Özet
XVII. yüzyıl Osmanlı-Avusturya diplomatik ilişkilerinden bir kesit sunan çalışma, yeni diplomasi tarihi olarak adlandırılan yaklaşım bünyesinde aktör odaklı bir bakış açısına başvurmaktadır. 1628-1629 yılları arasında Sultan IV. Murad tarafından Avusturya’nın başkenti Viyana’ya büyükelçi olarak gönderilen Recep Ağa’nın sefareti, bu yeni yaklaşım uyarınca şu unsurlar üzerinden ele alınmıştır: Osmanlı elçisinin görevi süresince haiz olacağı unvanın kullanımı; serhat bölgesinde iki tarafın elçilerinin mübadelesi, Osmanlı elçilik heyetinin Viyana’ya girişi ve elçi Recep’in Avusturya İmparatorunun huzuruna kabulü gibi performatif diplomasi pratikleri ve son olarak, Osmanlı elçisinin günlük masrafını karşılamak için ev sahibi hükümetin kendisine bağladığı tayinat ve elçinin konakladığı ikametgâhın temini olmak üzere muamelat.
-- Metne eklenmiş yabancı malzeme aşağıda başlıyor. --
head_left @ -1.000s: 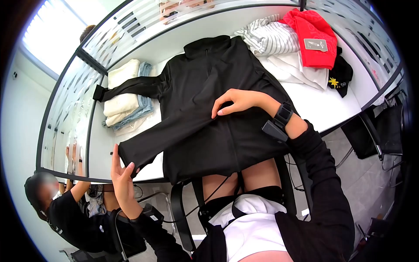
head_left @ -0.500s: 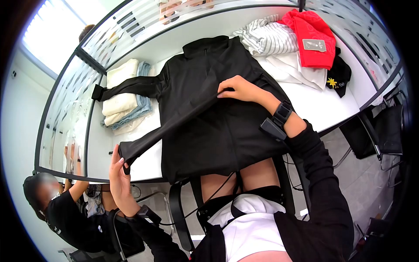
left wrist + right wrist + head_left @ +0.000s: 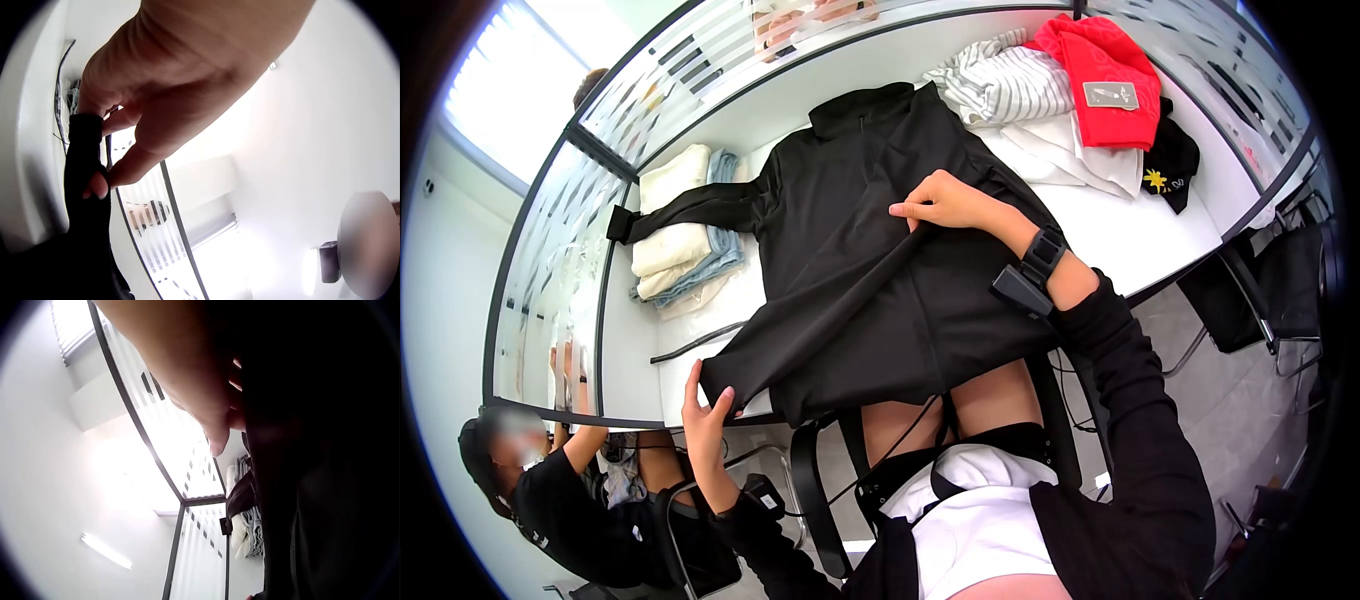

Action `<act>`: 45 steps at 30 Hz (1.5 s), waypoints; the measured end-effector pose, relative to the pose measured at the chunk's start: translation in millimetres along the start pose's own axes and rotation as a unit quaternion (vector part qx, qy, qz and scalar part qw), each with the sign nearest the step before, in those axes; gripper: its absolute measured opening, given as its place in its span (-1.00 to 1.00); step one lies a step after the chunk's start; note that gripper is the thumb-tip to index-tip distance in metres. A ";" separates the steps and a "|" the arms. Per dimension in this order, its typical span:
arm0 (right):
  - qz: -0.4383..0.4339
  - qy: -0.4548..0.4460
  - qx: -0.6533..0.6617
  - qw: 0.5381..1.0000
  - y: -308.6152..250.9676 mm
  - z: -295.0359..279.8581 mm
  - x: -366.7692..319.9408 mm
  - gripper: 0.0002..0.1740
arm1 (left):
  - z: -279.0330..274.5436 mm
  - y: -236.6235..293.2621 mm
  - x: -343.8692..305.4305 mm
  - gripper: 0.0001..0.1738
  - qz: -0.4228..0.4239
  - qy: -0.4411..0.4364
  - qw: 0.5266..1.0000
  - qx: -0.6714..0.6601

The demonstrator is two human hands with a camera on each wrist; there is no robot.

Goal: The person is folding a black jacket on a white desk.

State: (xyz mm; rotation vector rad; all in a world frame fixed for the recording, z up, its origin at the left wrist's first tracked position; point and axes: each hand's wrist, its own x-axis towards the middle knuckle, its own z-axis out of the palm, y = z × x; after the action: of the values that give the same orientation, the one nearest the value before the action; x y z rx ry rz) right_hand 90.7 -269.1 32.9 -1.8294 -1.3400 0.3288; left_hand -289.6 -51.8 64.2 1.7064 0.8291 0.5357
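Observation:
A black long-sleeved top (image 3: 850,290) with a collar and short front zip lies spread on the white table, its collar toward the back. One sleeve stretches left over folded clothes; the other is folded across the body toward the front left. At that sleeve's cuff, my left hand (image 3: 708,440) pinches the fabric between thumb and fingers; the left wrist view shows the hand (image 3: 169,81) on the black cloth (image 3: 87,206). My right hand (image 3: 955,205) pinches the same sleeve near the middle of the top. In the right wrist view, dark cloth (image 3: 312,487) hides part of the hand (image 3: 187,369).
Folded cream and blue clothes (image 3: 668,250) lie at the left. Back right are a striped garment (image 3: 1010,85), a red garment with a tag (image 3: 1105,60), white cloth (image 3: 1065,155) and a black cap (image 3: 1175,165). Clear partitions (image 3: 550,270) border the table. Another person (image 3: 580,510) sits at the left.
The sleeve, narrow and bunched half a second ago, is spread wider. My left hand has moved slightly right and toward the table's front edge with the cuff. A dark strip shows beside the sleeve.

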 end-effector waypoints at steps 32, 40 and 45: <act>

Çalışma göstermiştir ki Osmanlılar ve Avusturyalılar arasında 1606 yılında imzalanan Zitvatorok Anlaşması sonrasında iki taraf arasındaki diplomatik ilişkiler deneysel sayılabilecek şekilde yeniden oluşmaya başlamıştır. Her ne kadar diplomatik karşılaşmaların yer yer çekişmelere sahne olduğu doğruysa da, Recep Ağa’nın elçiliğinin gösterdiği üzere bu yeni pratikler bütününe mütekabiliyet kaygısı damgasını vurmuştur.
Abstract
Inspired by the actor-centered approach of the new diplomatic history, the present study offers a snapshot of seventeenth century Ottoman-Austrian relations. The diplomatic mission of Ottoman ambassador Recep Aga in Vienna between 1628 and 1629 has been examined on the following premises of this novel approach: the use of titles by the Ottoman ambassador during his mission to Vienna, performative diplomatic practices (exchange of the Ottoman and Austrian ambassadors at the border, the Ottoman ambassador’s entrance ceremony to Vienna, imperial audiences given by the Austrian Emperor to the Ottoman ambassador) and the treatment of emissaries (alimentation and accommodation). The study suggests that following the Peace Treaty of Zsitva-torok in 1606, diplomatic practices between the two powers were reshaped in an almost experimental fashion. Notwithstanding the conflictual nature of these diplomatic encounters, the Recep Aga embassy shows that the new set of diplomatic practices was marked by a constant concern for reciprocity.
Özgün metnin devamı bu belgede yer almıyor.